EXERCISE DIRECTIONS:
Count every line in the entries that holds the word "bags". The reply is that count alone.

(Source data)
------

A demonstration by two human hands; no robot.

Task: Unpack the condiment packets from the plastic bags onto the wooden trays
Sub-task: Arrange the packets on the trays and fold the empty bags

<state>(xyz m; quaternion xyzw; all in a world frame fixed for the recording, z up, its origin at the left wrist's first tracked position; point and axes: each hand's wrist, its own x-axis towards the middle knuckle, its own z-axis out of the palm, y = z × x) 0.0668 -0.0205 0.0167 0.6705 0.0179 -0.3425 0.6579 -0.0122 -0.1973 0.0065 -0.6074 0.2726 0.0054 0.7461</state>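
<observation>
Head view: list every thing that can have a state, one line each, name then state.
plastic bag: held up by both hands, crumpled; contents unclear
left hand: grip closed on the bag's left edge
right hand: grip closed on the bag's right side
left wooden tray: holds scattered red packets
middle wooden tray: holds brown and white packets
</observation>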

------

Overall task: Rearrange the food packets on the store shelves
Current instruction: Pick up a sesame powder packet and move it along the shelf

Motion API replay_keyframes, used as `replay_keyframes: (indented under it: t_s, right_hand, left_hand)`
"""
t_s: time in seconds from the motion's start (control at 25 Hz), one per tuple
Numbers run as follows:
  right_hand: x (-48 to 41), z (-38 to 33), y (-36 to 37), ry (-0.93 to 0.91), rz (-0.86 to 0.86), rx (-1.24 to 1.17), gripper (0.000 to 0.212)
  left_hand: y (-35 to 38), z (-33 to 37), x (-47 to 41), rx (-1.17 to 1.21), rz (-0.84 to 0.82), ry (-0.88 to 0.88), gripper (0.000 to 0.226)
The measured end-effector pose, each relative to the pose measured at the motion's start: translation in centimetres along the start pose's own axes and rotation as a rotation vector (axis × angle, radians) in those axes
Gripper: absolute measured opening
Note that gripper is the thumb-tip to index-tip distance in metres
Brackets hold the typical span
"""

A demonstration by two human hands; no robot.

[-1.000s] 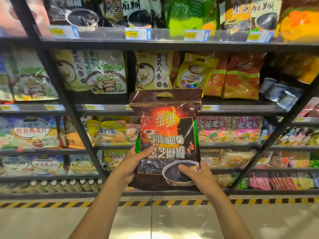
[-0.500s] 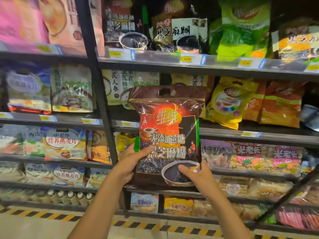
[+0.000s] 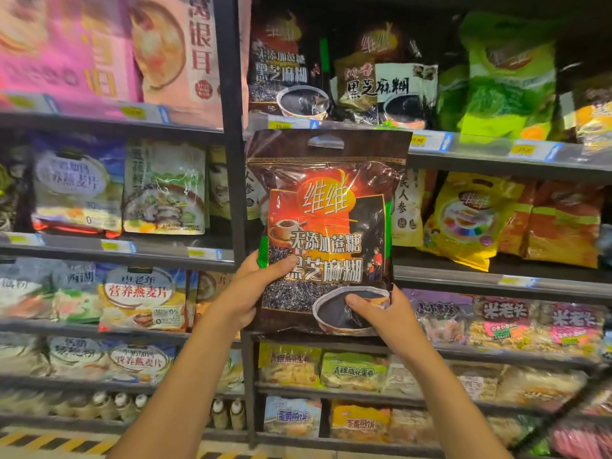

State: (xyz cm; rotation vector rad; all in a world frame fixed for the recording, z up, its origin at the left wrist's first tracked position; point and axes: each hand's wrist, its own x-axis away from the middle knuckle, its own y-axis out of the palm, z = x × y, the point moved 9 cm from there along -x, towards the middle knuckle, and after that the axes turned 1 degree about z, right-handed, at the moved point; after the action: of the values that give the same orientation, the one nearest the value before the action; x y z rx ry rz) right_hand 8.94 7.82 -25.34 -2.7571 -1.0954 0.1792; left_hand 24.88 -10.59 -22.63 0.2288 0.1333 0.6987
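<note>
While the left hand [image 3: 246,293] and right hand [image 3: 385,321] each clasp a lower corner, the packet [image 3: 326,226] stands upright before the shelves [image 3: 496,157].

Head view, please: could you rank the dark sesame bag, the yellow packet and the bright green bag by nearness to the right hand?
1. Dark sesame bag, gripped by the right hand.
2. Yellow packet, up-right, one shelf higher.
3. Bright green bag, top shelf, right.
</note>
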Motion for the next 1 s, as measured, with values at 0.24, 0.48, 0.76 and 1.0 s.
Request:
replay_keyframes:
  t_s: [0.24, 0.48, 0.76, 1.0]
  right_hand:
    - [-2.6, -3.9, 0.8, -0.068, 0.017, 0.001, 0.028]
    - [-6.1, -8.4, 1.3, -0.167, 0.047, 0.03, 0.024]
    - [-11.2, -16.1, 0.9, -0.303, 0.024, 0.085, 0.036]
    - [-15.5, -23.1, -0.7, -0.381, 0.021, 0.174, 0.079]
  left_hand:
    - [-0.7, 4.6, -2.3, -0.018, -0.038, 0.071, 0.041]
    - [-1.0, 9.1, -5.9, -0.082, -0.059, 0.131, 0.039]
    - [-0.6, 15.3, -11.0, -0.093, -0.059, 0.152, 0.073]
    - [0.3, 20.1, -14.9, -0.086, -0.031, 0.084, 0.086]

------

PROBLEM SOLUTION:
2